Dropping SSH connections over the internet
Smoot Carl-Mitchell
smoot at tic.com
Fri Jan 11 21:11:53 UTC 2008
On Fri, 2008-01-11 at 12:37 -0500, Hal Burgiss wrote:
> I have had this happen while I am at the keyboard and it has almost
> always been during bad weather, like storms anywhere in the area. Not
> necessarily bad storms either, just some lightning here or there.
> Keepalive settings don't seem to help at all. Not all the disconnects
> are storm related, those are just the ones I have witnessed. My theory
> is some kind of packet corruption that "scares" the sshd end into not
> responding, and the connection dies because of tcp timeout. But just
> a wild theory. I'd love to know answer myself.
Packet corruption will not cause this. The offending packet will be
dropped by the receiving TCP. (the packet data is checksummed). If you
have an intervening network device which also maintains connection state
which goes south, then the connection will drop. For example a NATing
router which loses its connection state will cause the end to end TCP
connection to drop. This is true for routers which do port NATing where
the incoming connection port gets mapped to another port on the outbound
side to preserve port uniqueness on the outbound side of the connection.
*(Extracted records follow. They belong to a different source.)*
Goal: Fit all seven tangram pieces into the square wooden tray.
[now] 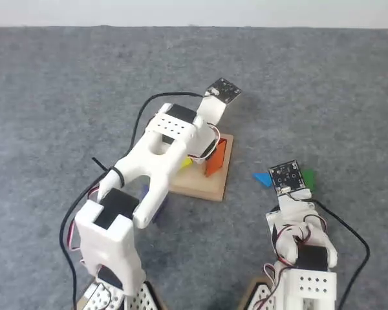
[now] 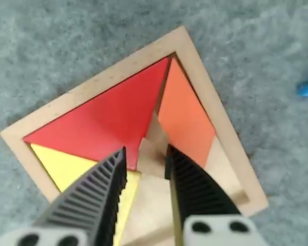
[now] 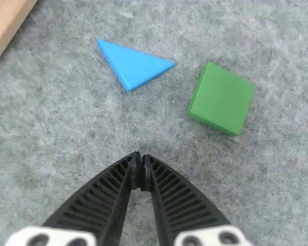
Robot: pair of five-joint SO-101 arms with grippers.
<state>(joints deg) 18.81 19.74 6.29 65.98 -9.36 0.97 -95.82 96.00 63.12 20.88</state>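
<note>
Left jaws: released and empty, over bare wood in the middle of the tray (image 2: 92,82).
Tray: near the centre of the grey tabletop (image 1: 52,97), under the left arm (image 1: 155,161).
In the tray: red triangle (image 2: 108,118) meeting the orange piece (image 2: 185,120) at a corner. The orange piece lies along the 3 o'clock side, with the yellow piece (image 2: 61,164) at its 9 o'clock.
Blue triangle (image 3: 133,66): flat on the tabletop at 3 o'clock of the tray, apart from it.
Green square (image 3: 222,97): just beside the blue triangle, at its 3 o'clock.
Right jaws: clenched on nothing, at 6 o'clock of those two pieces.

A grey felt-like mat (image 1: 58,84) lies underneath, with a pale wall (image 1: 194,11) beyond.
</note>
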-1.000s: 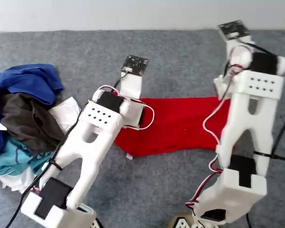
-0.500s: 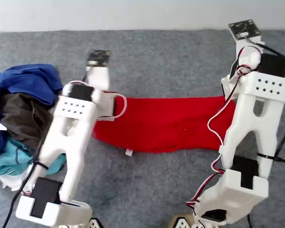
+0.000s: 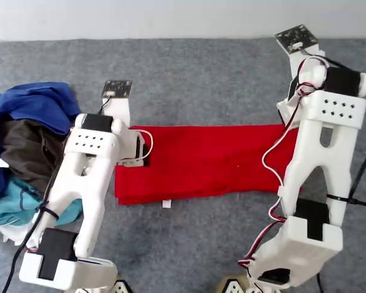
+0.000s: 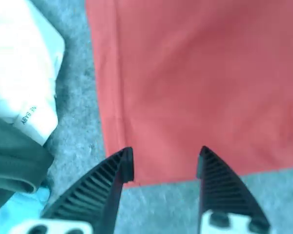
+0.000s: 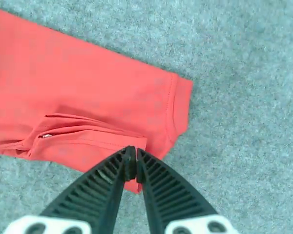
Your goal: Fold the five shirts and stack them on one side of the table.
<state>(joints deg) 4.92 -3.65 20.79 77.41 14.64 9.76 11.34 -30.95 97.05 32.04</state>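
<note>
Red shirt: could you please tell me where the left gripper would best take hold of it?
Probably the left-end corner, where the hem meets the long edge. The shirt lies flat, so come straight down from above; the open left gripper hangs over that edge and could pinch it there.

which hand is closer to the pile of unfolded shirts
Left. The left hand is over the end of the red shirt that lies right beside the pile of shirts. The right hand is at the opposite end, the shirt's whole length from the pile.
</note>
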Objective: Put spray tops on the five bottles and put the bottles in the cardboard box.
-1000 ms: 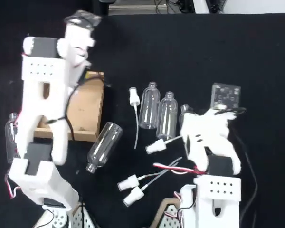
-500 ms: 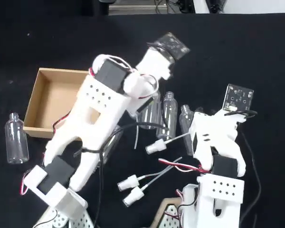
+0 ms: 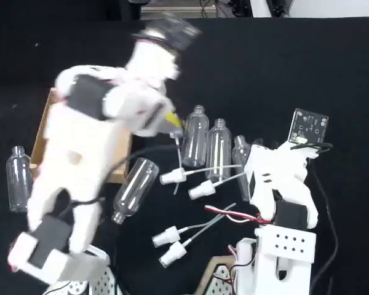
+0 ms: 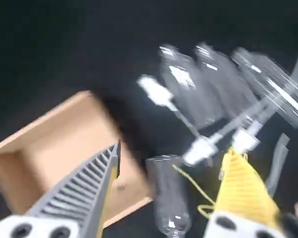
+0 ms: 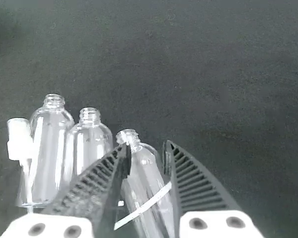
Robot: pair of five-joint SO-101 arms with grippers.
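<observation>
Left gripper (image 4: 174,148) is spread wide with nothing held, hung above the table just beside the cardboard box (image 4: 47,126); right gripper (image 5: 146,146) is set around the end bottle (image 5: 139,171) of a row of three lying side by side, but whether that one is actually clamped can't be told tbh.

Progress-wise, pretty much nothing is ticked off yet; no bottle is seen with a top on, and none is seen in the box, though a good part of it is covered by the left arm in the high view. The middle bottle (image 3: 218,147) and the outer bottle (image 3: 194,138) are laid bare-necked next to the end one; a tipped bottle (image 3: 135,187) is left lying near the box; an upright bottle (image 3: 19,179) is stood on the box's other side, well apart from the rest. Four loose spray tops (image 3: 172,177) are scattered between the arms; a fifth top (image 5: 17,139) is parked beside the outer bottle; so all five cappings and all five box drops are judged to be left.
</observation>
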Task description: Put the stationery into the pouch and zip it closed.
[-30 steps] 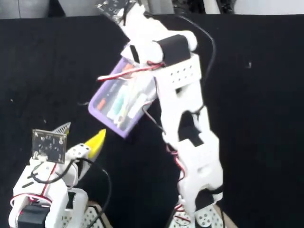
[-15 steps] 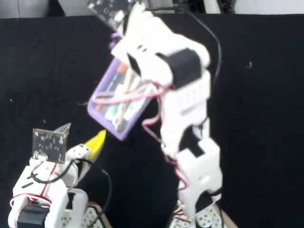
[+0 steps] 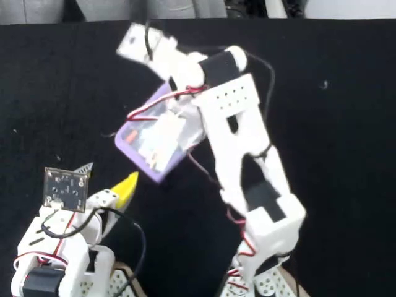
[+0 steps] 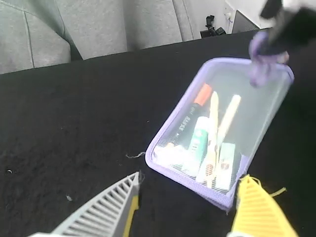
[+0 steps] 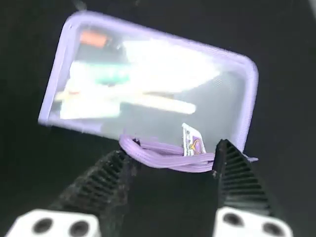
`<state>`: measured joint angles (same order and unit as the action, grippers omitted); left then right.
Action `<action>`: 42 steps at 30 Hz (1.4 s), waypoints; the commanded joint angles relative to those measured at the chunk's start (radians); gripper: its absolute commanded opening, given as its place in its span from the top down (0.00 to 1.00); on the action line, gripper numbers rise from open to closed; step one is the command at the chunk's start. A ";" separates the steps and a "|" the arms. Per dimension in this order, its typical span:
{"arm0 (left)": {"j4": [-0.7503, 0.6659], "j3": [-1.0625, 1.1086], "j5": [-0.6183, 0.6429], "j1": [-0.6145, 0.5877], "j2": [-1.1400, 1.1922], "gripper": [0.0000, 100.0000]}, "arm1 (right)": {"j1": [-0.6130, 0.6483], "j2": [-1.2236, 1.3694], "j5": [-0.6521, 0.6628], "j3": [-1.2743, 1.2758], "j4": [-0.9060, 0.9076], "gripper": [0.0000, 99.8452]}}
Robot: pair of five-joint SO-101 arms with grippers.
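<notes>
I assess the loading step as complete. The stationery, including an orange-capped marker and several pale sticks, lies inside the purple pouch and shows through its clear mesh face. I see no loose item on the black desk around it. The pouch lies flat on the desk, at an angle, between my two arms. My right tool stands over the pouch's far end. Its black jaws are well apart, and the purple loop fixed to that end, with a small printed tag beside it, lies across the gap between them. The jaws bracket the loop but do not clamp it. My left tool sits low at the pouch's near end. Its grey and yellow fingers are spread wide and hold nothing, and the pouch's near corner lies just beside the yellow fingertip. I cannot tell how far the zip is drawn, because the slider is not readable on the rim. I judge that closing the zip, or confirming it closed, is the remaining work. That step probably calls for one tool to pin the pouch while the other draws the pull along the rim.
</notes>
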<state>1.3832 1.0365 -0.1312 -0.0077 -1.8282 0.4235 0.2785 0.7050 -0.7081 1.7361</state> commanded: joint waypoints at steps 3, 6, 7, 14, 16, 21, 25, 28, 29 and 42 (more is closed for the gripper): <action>0.005 -0.004 -0.002 -0.008 0.003 0.69 | -0.006 -0.073 0.101 0.208 0.025 0.75; 0.005 -0.004 -0.002 -0.008 0.003 0.69 | -0.006 -0.041 0.140 0.283 0.025 0.75; 0.005 -0.004 -0.002 -0.008 0.003 0.69 | -0.006 -0.027 0.158 0.309 0.025 0.75; -0.003 0.027 -0.003 -0.008 0.003 0.69 | -0.006 0.050 0.224 0.412 0.028 0.75; -0.003 0.028 -0.003 -0.008 0.003 0.69 | -0.011 0.042 0.224 0.414 0.028 0.75; -0.005 0.028 -0.003 -0.008 0.003 0.69 | -0.028 -0.044 0.227 0.334 0.028 0.75; -0.021 0.033 -0.003 -0.008 0.003 0.69 | -0.035 -0.077 0.219 0.298 0.028 0.75; -0.023 0.027 -0.002 -0.008 0.003 0.70 | -0.074 -0.151 0.207 0.228 0.026 0.75; -0.026 0.024 -0.002 -0.008 0.002 0.72 | -0.083 -0.182 0.184 0.200 0.025 0.75; -0.104 -0.093 0.028 -0.008 0.000 0.97 | -0.160 -0.559 -0.192 0.047 0.023 0.98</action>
<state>1.2973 1.0349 -0.1312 -0.0077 -1.8282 0.3237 -0.1527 0.6114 -0.6114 1.7361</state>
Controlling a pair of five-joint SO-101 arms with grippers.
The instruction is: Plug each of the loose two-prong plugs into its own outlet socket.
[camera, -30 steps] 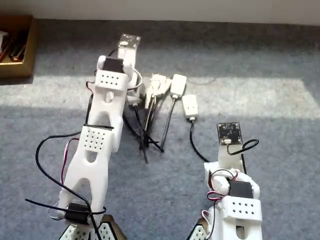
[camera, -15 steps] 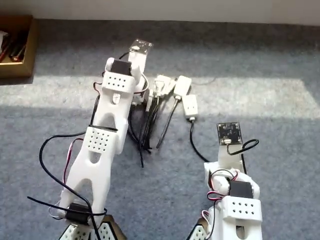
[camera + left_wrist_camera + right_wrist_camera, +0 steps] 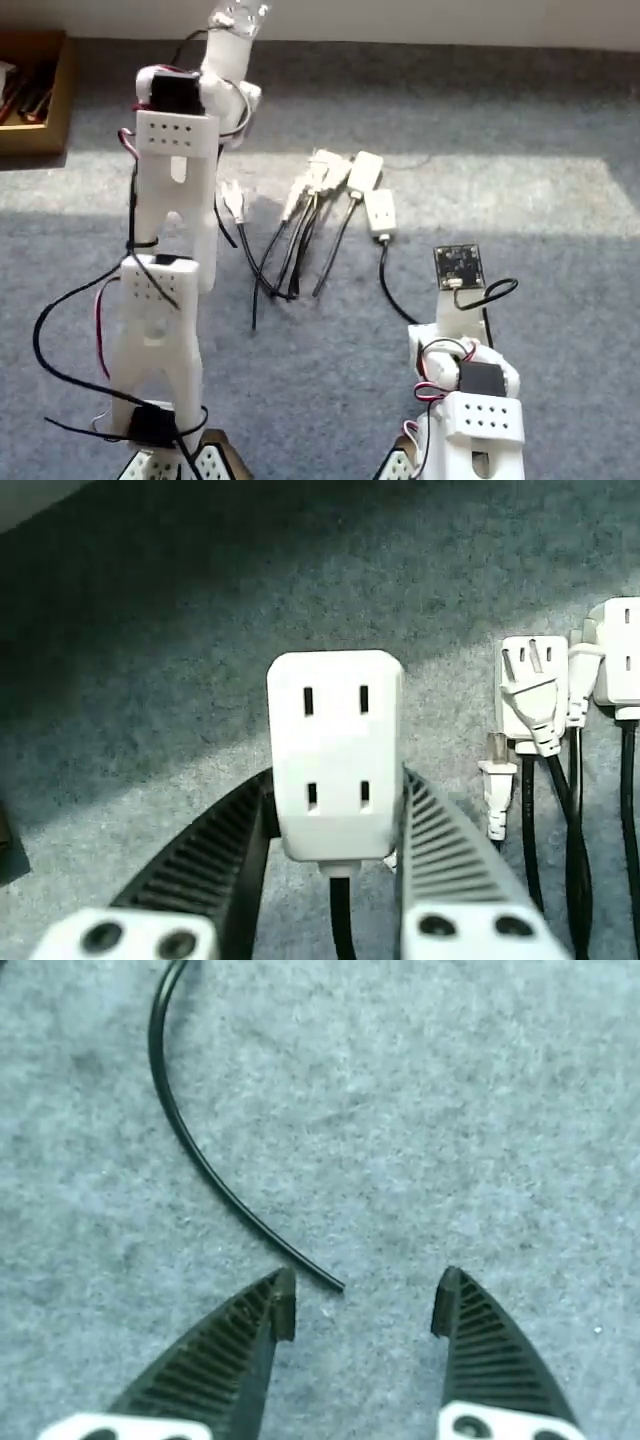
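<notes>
My left gripper [image 3: 335, 780] is shut on a white outlet block [image 3: 335, 750] with two sockets facing the camera. Its black cord hangs down between the fingers. In the high view the left arm [image 3: 175, 150] stands raised at the far left, its wrist [image 3: 232, 25] near the wall. On the carpet lie a white two-prong plug [image 3: 530, 695], a smaller plug [image 3: 497, 780] and another outlet block [image 3: 620, 665]. The same cluster [image 3: 340, 175] lies mid-carpet in the high view, with one more outlet block [image 3: 380, 212]. My right gripper [image 3: 362, 1305] is open just above the carpet.
Black cords [image 3: 290, 255] fan out from the cluster toward the arms. A loose plug [image 3: 233, 203] lies beside the left arm. One thin cord [image 3: 200, 1160] ends just ahead of the right fingers. A wooden box [image 3: 35, 95] sits at the far left.
The left arm has risen and swung away from the cluster toward the far left wall, carrying the outlet block. The cords on the carpet shifted with it. The right arm kept still.
</notes>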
The router has to maintain a list of used ports as each connection gets
NATed to the outbound IP address. If it loses this port mapping, you
will lose the state of the end-to-end TCP connection.
Suppose you start an SSH connection from an internal IP 192.168.1.1 to
external site 11.1.1.1. The connection address will be:
<TCP, 192.168.1.1, 50000, 11.1.1.1, 22)
where 50000 is an arbitrary source port. In practice it may be different
depending on the algorithm used to select unused source ports.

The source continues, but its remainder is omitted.